__YOUR GOAL__. What this exercise calls for is an exact copy of the data.

__STORED DATA__.
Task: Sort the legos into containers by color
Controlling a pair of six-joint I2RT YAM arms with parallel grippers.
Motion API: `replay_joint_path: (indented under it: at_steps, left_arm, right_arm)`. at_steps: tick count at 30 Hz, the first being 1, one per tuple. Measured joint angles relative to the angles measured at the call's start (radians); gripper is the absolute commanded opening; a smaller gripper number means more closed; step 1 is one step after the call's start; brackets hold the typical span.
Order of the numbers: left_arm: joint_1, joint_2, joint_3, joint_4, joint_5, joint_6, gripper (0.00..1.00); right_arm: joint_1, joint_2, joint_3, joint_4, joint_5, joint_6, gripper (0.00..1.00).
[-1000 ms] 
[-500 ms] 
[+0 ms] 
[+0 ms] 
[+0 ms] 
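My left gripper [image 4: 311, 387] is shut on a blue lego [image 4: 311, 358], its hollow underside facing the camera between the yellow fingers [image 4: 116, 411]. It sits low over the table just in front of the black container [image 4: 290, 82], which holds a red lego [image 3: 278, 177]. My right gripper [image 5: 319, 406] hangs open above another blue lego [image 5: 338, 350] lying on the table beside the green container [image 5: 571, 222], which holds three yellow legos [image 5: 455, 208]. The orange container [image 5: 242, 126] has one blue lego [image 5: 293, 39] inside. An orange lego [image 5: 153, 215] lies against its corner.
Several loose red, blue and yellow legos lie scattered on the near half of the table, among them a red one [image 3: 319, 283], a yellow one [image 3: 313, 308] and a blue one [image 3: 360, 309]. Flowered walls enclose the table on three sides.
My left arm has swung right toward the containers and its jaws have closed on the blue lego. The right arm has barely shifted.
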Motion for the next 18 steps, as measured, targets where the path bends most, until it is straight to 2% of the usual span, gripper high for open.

__ANSWER SECTION__.
Task: Sort the legos into containers by color
Controlling a pair of six-joint I2RT YAM arms with parallel grippers.
Motion API: `replay_joint_path: (indented under it: at_steps, left_arm, right_arm)`. at_steps: tick count at 30 Hz, the first being 1, one per tuple. Measured joint angles relative to the angles measured at the call's start (radians); gripper is the absolute commanded opening; a smaller gripper number means more closed; step 1 is one step after the call's start; brackets hold the typical span.
Order of the numbers: left_arm: joint_1, joint_2, joint_3, joint_4, joint_5, joint_6, gripper (0.00..1.00); right_arm: joint_1, joint_2, joint_3, joint_4, joint_5, joint_6, gripper (0.00..1.00).
[-1000 ms] 
[-500 ms] 
[+0 ms] 
[+0 ms] 
[+0 ms] 
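My left gripper [image 4: 311, 387] is shut on a blue lego [image 4: 311, 358], its hollow underside facing the camera between the yellow fingers [image 4: 116, 411]. It sits low over the table just in front of the black container [image 4: 290, 82], which holds a red lego [image 3: 278, 177]. My right gripper [image 5: 319, 406] hangs open above another blue lego [image 5: 338, 350] lying on the table beside the green container [image 5: 571, 222], which holds three yellow legos [image 5: 455, 208]. The orange container [image 5: 242, 126] has one blue lego [image 5: 293, 39] inside. An orange lego [image 5: 153, 215] lies against its corner.
Several loose red, blue and yellow legos lie scattered on the near half of the table, among them a red one [image 3: 319, 283], a yellow one [image 3: 313, 308] and a blue one [image 3: 360, 309]. Flowered walls enclose the table on three sides.
My left arm has swung right toward the containers and its jaws have closed on the blue lego. The right arm has barely shifted.
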Motion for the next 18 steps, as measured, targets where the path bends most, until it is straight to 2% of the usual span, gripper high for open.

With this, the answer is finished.